Praising the Good Guys

This from The Plaza:
An aggressive Mexican army general and Tijuana’s top cop have been named “Men of the Year” by the Baja California news weekly Zeta.

The hard-hitting Spanish-language publication typically skewers public safety officials for failing to rein in drug cartels, but editors said Gen. Alfonso Duarte Mujica and Tijuana Secretary of Public Security Julian Leyzaola last year put up a strong fight.

Mujica, 56, spearheads the Mexican government’s offensive in Baja California from the Morelos army base overlooking Tijuana. Leyzaola, 49, heads Tijuana's 2,100-member police department.
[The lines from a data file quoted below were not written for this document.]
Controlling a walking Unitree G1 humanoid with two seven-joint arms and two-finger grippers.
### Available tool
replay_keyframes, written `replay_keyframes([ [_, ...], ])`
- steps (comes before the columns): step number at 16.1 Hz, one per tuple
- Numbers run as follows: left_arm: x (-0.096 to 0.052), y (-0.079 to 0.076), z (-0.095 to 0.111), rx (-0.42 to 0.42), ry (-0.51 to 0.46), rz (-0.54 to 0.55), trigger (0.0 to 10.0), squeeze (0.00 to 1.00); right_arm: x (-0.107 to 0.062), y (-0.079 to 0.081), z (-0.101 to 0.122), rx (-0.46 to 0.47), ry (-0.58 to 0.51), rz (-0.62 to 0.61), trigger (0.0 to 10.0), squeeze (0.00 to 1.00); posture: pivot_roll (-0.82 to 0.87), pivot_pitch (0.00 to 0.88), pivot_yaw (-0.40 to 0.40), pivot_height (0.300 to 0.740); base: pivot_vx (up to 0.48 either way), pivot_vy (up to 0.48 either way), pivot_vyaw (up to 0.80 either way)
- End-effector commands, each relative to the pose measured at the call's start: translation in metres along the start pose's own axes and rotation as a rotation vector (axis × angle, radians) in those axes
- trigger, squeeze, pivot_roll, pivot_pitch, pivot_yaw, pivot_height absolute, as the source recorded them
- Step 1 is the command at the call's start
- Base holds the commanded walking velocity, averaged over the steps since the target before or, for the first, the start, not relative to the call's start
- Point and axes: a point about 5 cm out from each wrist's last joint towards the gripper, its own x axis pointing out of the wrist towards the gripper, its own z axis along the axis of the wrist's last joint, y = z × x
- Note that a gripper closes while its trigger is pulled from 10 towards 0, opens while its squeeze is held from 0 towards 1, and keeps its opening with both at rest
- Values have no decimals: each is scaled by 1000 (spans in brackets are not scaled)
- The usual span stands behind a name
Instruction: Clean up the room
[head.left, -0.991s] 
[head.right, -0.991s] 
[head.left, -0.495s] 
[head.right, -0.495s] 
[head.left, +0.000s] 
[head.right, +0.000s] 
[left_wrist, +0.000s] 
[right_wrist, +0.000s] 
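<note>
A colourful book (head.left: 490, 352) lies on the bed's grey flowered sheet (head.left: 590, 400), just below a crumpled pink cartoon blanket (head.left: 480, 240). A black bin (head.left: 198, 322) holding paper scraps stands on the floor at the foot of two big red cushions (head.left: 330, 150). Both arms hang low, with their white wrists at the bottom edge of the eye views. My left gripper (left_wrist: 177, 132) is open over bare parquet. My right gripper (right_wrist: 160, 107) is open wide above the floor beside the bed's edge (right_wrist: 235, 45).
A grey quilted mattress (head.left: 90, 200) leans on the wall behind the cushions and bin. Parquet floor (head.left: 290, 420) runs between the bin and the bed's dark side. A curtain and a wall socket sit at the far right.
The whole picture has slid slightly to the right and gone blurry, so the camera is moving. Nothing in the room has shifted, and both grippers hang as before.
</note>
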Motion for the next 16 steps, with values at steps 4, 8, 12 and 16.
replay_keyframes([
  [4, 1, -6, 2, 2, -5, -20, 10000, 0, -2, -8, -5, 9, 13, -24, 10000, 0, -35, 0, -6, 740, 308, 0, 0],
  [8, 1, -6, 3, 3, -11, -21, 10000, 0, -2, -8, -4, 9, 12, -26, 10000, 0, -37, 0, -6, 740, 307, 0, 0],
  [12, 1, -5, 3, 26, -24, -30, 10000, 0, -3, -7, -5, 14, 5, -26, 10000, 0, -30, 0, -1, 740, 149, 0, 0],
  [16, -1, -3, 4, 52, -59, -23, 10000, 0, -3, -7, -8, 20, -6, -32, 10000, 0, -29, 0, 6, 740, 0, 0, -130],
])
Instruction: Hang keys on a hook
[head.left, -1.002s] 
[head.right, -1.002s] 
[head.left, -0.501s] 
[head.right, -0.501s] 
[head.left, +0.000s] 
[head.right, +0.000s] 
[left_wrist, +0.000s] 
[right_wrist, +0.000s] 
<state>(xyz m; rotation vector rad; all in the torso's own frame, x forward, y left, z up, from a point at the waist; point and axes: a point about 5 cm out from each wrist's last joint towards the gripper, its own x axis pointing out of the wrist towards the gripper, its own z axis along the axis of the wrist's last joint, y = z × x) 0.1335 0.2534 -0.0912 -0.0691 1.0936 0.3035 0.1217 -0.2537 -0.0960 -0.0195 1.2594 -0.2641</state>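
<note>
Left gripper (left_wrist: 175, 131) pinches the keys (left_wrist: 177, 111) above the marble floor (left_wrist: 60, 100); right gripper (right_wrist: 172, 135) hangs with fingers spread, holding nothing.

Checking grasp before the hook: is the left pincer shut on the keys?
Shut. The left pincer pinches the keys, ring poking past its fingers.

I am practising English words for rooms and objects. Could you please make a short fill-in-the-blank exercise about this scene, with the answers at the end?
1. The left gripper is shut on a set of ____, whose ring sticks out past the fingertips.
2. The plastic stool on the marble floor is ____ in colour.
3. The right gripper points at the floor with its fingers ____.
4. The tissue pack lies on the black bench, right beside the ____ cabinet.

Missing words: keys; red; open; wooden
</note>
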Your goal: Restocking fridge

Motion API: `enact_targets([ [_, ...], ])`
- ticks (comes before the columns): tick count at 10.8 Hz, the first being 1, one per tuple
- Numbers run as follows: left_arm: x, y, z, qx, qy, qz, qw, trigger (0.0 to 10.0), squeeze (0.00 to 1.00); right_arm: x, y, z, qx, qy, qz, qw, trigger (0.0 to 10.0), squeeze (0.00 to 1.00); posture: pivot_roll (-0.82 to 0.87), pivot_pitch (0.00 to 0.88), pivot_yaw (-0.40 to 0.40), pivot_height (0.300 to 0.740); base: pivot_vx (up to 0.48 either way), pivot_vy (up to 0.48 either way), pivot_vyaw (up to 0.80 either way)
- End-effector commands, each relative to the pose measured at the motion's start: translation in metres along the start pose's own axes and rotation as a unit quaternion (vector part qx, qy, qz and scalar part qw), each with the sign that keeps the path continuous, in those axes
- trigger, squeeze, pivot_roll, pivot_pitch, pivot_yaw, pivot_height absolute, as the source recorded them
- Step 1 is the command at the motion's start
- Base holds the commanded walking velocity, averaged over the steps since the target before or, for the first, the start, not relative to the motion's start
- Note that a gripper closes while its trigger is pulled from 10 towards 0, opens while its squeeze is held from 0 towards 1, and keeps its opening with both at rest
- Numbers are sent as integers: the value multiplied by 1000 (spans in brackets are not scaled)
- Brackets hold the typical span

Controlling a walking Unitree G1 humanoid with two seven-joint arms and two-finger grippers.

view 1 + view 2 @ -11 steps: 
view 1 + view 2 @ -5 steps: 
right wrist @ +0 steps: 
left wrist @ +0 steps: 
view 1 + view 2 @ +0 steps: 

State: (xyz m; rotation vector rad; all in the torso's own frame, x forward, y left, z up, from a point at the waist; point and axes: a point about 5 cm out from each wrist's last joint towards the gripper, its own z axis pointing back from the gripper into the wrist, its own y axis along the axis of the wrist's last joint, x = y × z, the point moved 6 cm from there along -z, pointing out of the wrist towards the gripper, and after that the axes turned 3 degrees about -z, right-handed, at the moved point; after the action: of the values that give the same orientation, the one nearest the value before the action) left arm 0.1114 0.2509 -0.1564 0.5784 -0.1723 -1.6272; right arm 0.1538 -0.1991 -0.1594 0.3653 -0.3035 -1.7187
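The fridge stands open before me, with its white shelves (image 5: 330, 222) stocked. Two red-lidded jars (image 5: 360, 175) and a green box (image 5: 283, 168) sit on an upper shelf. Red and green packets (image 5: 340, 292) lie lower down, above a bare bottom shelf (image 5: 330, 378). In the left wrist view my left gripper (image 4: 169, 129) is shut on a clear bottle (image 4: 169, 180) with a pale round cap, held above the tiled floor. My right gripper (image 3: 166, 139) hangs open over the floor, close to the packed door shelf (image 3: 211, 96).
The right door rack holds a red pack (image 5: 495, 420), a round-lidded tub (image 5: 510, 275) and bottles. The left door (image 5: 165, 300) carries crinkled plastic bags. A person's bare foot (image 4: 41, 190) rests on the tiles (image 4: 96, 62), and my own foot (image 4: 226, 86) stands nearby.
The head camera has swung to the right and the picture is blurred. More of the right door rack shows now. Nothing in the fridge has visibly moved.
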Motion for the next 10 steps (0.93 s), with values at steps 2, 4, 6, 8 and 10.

“The offensive of these two men against organized crime generated confidence in the community and gained credibility for the institutions in one of the most difficult years in terms of security,” said the article in the magazine’s most recent issue.
I'd like to see more pieces like the above, at least in Mexico. I hate to sound like Paul Wolfowitz circa 2004 and obviously the primary function of the press is not to celebrate government, but the ratio of negative to positive information about Mexican officials floating around is stratospheric. That, combined with the inconsistency of media coverage, creates this environment where virtually everyone in the government is presumed to be guilty of something, which is needless to say a bit destructive. At the risk of inviting more hagiographies, there is a real benefit to stuff like the Zeta piece: readers are reminded that not everyone in public office is dirty, officials are reminded that not all good works go unnoticed, a more complete picture of the world is illustrated, et cetera.